YOUR INSTRUCTIONS: Reproduce the records exactly. Leave the pictures out.

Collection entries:
=== Begin Enclosure ===

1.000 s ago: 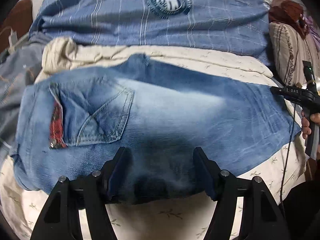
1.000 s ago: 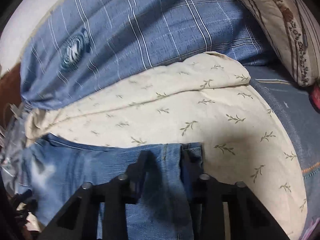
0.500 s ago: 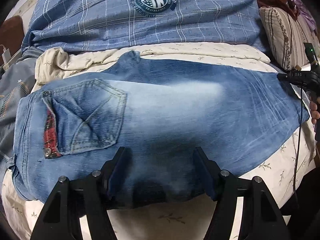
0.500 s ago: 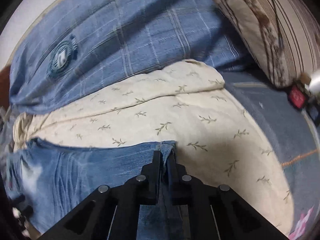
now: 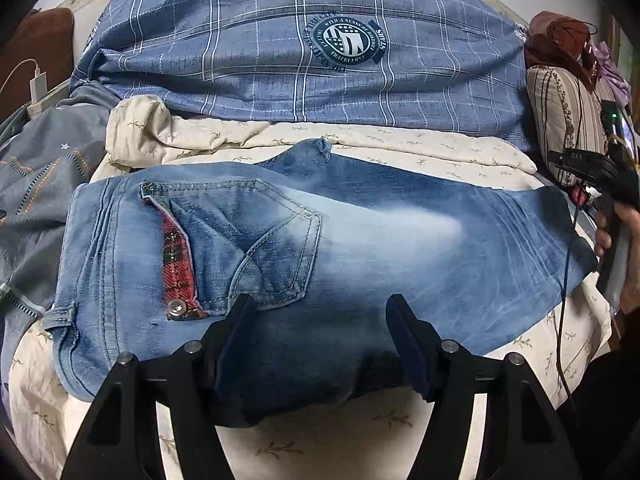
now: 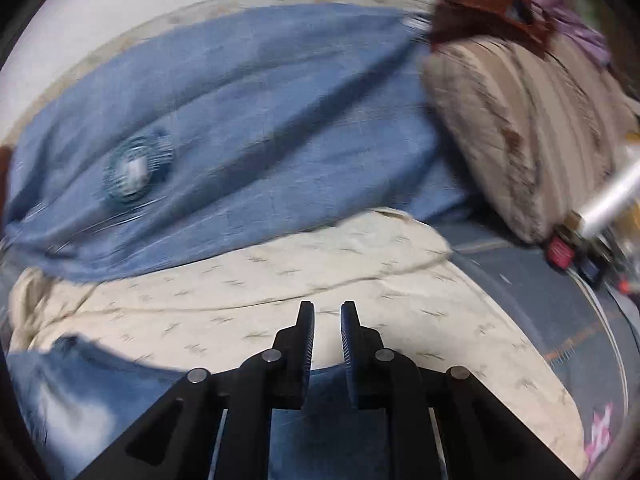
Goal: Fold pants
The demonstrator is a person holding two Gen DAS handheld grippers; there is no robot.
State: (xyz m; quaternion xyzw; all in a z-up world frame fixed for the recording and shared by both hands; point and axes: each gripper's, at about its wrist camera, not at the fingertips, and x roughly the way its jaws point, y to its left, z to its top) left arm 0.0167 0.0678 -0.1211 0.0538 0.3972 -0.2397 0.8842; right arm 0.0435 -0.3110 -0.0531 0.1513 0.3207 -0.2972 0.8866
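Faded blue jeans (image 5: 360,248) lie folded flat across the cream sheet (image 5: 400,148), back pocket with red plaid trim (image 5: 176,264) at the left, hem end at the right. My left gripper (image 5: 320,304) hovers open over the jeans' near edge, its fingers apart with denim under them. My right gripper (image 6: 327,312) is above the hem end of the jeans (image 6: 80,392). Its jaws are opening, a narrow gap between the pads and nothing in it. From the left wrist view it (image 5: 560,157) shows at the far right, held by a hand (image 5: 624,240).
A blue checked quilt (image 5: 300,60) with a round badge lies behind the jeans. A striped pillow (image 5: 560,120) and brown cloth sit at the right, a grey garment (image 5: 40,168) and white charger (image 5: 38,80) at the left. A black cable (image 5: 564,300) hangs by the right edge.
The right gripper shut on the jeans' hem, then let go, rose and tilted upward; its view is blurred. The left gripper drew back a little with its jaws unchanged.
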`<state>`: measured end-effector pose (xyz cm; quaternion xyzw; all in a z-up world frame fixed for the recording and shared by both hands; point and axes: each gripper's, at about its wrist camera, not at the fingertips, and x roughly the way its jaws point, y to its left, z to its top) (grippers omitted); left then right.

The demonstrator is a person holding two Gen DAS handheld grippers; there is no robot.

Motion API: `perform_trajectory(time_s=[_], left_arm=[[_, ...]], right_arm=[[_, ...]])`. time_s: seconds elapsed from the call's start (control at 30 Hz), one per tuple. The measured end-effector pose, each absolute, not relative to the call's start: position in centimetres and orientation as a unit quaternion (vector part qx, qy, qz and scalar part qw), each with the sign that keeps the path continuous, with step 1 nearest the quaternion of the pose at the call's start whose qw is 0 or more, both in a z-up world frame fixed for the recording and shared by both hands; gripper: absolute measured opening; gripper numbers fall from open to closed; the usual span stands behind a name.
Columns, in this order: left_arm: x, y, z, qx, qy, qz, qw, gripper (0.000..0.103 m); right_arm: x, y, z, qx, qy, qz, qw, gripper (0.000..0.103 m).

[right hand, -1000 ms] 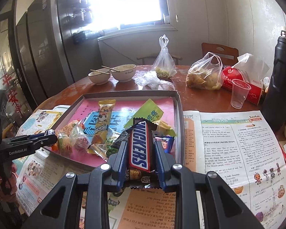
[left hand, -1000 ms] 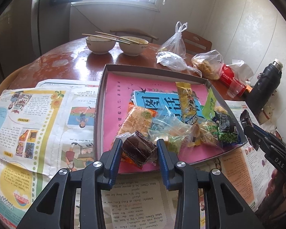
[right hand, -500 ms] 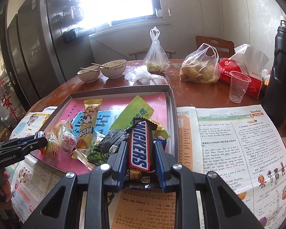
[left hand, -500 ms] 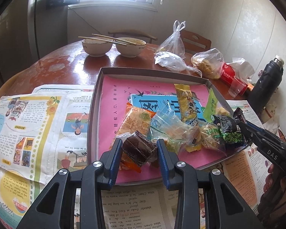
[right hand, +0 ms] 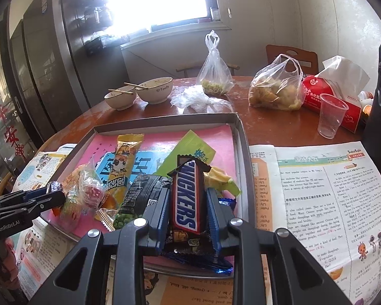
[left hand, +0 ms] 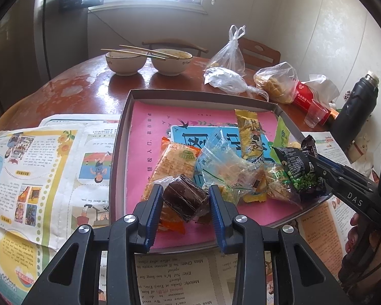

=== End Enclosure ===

REPLY TO THE EXERCISE:
1.000 s ago: 
1.000 s ago: 
0.500 s ago: 
0.500 s ago: 
now: 
now: 
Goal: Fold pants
The demonstrator is a person holding two Gen DAS handheld grippers; there is no robot.
State: (xyz m; quaternion xyzw; all in a z-up world frame fixed for the recording and shared by both hands; point and axes: each gripper's, at about its wrist camera, not at the fingertips, and x roughly the way its jaws point, y to its left, z to its top) left arm 0.0167 0.0678 -0.1211 0.0538 0.3972 -0.2397 0.8842; right arm 0.0435 -0.3110 -0.0531 0.1513 0.3207 -0.2972 0.8866
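Faded blue jeans (image 5: 360,248) lie folded flat across the cream sheet (image 5: 400,148), back pocket with red plaid trim (image 5: 176,264) at the left, hem end at the right. My left gripper (image 5: 320,304) hovers open over the jeans' near edge, its fingers apart with denim under them. My right gripper (image 6: 327,312) is above the hem end of the jeans (image 6: 80,392). Its jaws are opening, a narrow gap between the pads and nothing in it. From the left wrist view it (image 5: 560,157) shows at the far right, held by a hand (image 5: 624,240).
A blue checked quilt (image 5: 300,60) with a round badge lies behind the jeans. A striped pillow (image 5: 560,120) and brown cloth sit at the right, a grey garment (image 5: 40,168) and white charger (image 5: 38,80) at the left. A black cable (image 5: 564,300) hangs by the right edge.
The right gripper shut on the jeans' hem, then let go, rose and tilted upward; its view is blurred. The left gripper drew back a little with its jaws unchanged.
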`<state>`: measured end-effector pose (xyz cm; quaternion xyzw; all in a z-up world frame fixed for the recording and shared by both hands; point and axes: each gripper's, at about its wrist camera, not at the fingertips, and x roughly the way its jaws point, y to its left, z to its top) (grippers omitted); left then right.

The demonstrator is a person holding two Gen DAS handheld grippers; there is no robot.

Motion API: `perform_trajectory(time_s=[_], left_arm=[[_, ...]], right_arm=[[_, ...]])`. time_s: seconds elapsed from the call's start (control at 30 Hz), one per tuple. The measured end-effector pose, each absolute, not relative to the call's start: position in centimetres and orientation as a unit quaternion (vector part qx, qy, qz and scalar part qw), each with the sign that keeps the path continuous, with step 1 nearest the quaternion of the pose at the call's start whose qw is 0 or more, both in a z-up world frame fixed for the recording and shared by both hands; gripper: absolute measured opening; gripper numbers fall from open to closed; the usual span stands behind a name.
Columns, in this order: left_arm: x, y, z, qx, qy, qz, qw, gripper (0.000..0.103 m); right_arm: x, y, z, qx, qy, qz, qw, gripper (0.000..0.103 m).

[right hand, -1000 ms] 
[left hand, -1000 ms] 
[right hand, -500 ms] 
[left hand, -500 ms] 
[right hand, +0 ms] 
[left hand, +0 ms] 

There is nothing else to add to the answer.